Two Hares Falling out of Breath
Vision, knowledge, flesh
Carol Mavor
The truth is a category that remains in suspension while we’re alive.
—Javier Marias, Thus Bad Begins
This is Walter Sickert’s oil sketch, a little sliver of a painting entitled A Dead Hare.[1] The exact date of the sketch is sketchy (somewhere between 1927 and 1935). Smaller than an eight-by-ten-inch sheet of paper, this hare is smaller than a hare. The animal is roughly outlined: a quick poem of swift brushstrokes, without much detail. A sketch is unpretentious—a rough draft of a more finished work of art that is yet to come.
Dead Hare was painted by a self-styled enigmatic artist who is famous for his depictions of brutality, as in his four “Camden Town Murder” paintings from 1908. In 1907, Sickert painted a picture of his bedroom at 6 Mornington Crescent, London, and entitled it Jack the Ripper’s Bedroom. (Sickert’s landlady suspected that the previous tenant may have been the Ripper.) Sickert courted association with Jack the Ripper, as a “party trick”—like pulling a rabbit out of a hat.[2] Believing that a rabbit comes out of a hat and that Sickert is Jack the Ripper are fantastic tales, requiring (to quote Samuel Taylor Coleridge) “the willing suspension of disbelief ... which constitutes poetic faith.”[3] Like overlooking, but not denying, the fact that your delicious stew is made from a real rabbit. (Perhaps that is why the “Utopians” of Thomas More’s island made it a law that all slaughtering should take place out of town.) Like believing in the reality of a photograph but not denying that it is just an image on flat paper, the latter a subject that I will return to when discussing Richard Learoyd’s very large photograph, Dead Hare (2012).

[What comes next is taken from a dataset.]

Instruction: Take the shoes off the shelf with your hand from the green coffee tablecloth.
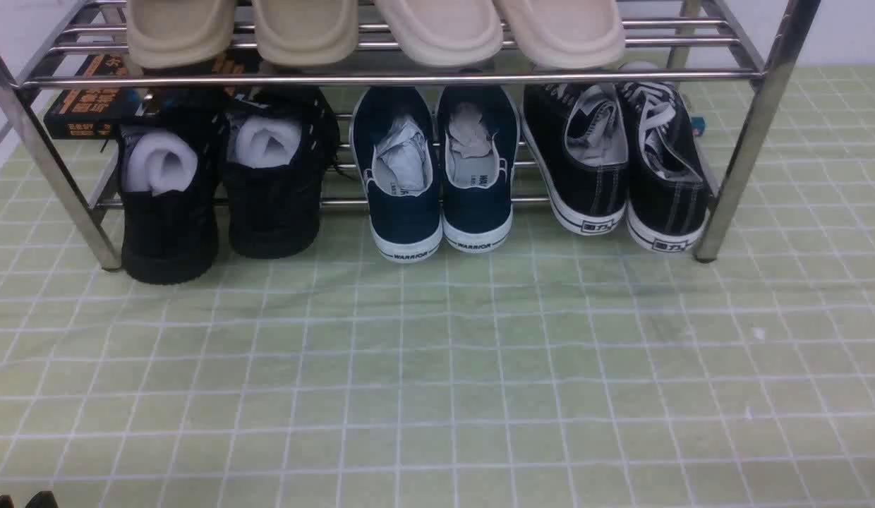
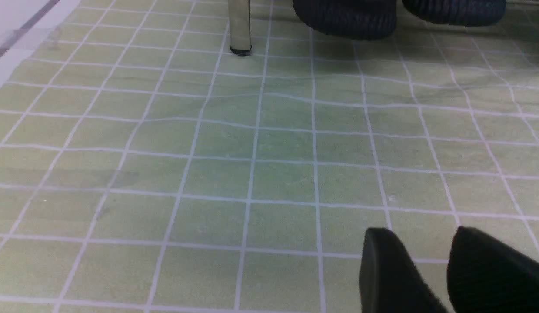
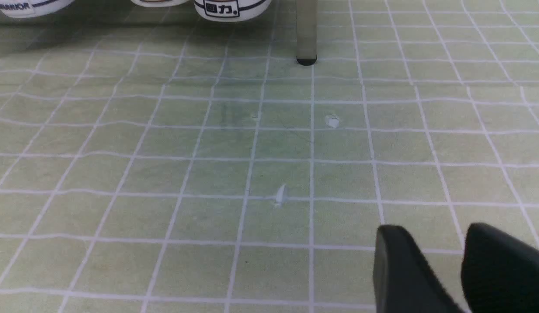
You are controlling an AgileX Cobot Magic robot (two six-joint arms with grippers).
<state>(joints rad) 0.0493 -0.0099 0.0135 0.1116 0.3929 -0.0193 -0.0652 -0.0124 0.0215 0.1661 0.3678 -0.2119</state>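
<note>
a two-tier shelf [image 1: 742, 162] of shiny chrome tubes stood toward the far side of the counter. its angled legs rested on a pale green tablecloth [image 1: 437, 381] crossed by thin white grid lines and slightly wrinkled. the pair of black canvas low-top sneakers [image 1: 607, 183], with white laces and white rubber soles, sat at the right end of the lower tier, just beside the right front leg. their heels pointed toward the counter's near edge and hung past the front rail; whether they touched the cloth could not be told. to their left, in the middle of that tier, were navy slip-on shoes [image 1: 406, 212] marked warrior and stuffed with crumpled paper. at the left end was a pair of all-black shoes [image 1: 169, 226] filled with white paper. behind those lay a black box [image 1: 77, 113] with orange lettering. the upper tier carried tan slippers [image 1: 180, 32] toward its left and paler cream slippers [image 1: 437, 32] toward its right.

the left end effector [image 2: 419, 243], with black fingers, was low over bare cloth at the counter's near left corner, well apart from the shelf. its fingers were spread, with a strip of cloth showing between them and nothing held. the right end effector [image 3: 430, 239] was over bare cloth well short of the right front leg and the sneaker heels, its fingers parted and empty. a few small white specks [image 3: 332, 121] dotted the cloth ahead of it.
</note>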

In Sickert’s painting, the killing has happened. The freshly caught hare is a not-yet meal. It may be cooked up as a jugged hare, a traditional British dish for which a whole hare is cut into pieces, “larded here and there,” marinated, and cooked in red wine and juniper berries in a tall jug that stands in a pot of water.[4] Often the blood of the hare is added at the end.
More elaborate recipes for jugged hare call for making a sauce, to be poured over the dish at the time of serving, consisting of the hare’s blood, its pulverized liver, and cream. To combine milk with blood is taboo. Or as Deuteronomy 14:21 has it: “You shall not boil a kid in its mother’s milk.”[5] But Sickert’s hare is not yet cut up: it is not yet larded here and there; not yet cooked with red wine and juniper berries; not yet sauced in its own blood (and possibly its pulverized liver and some cream). Hanging in a larder by its hind legs, it is a sketch of a dish yet to come.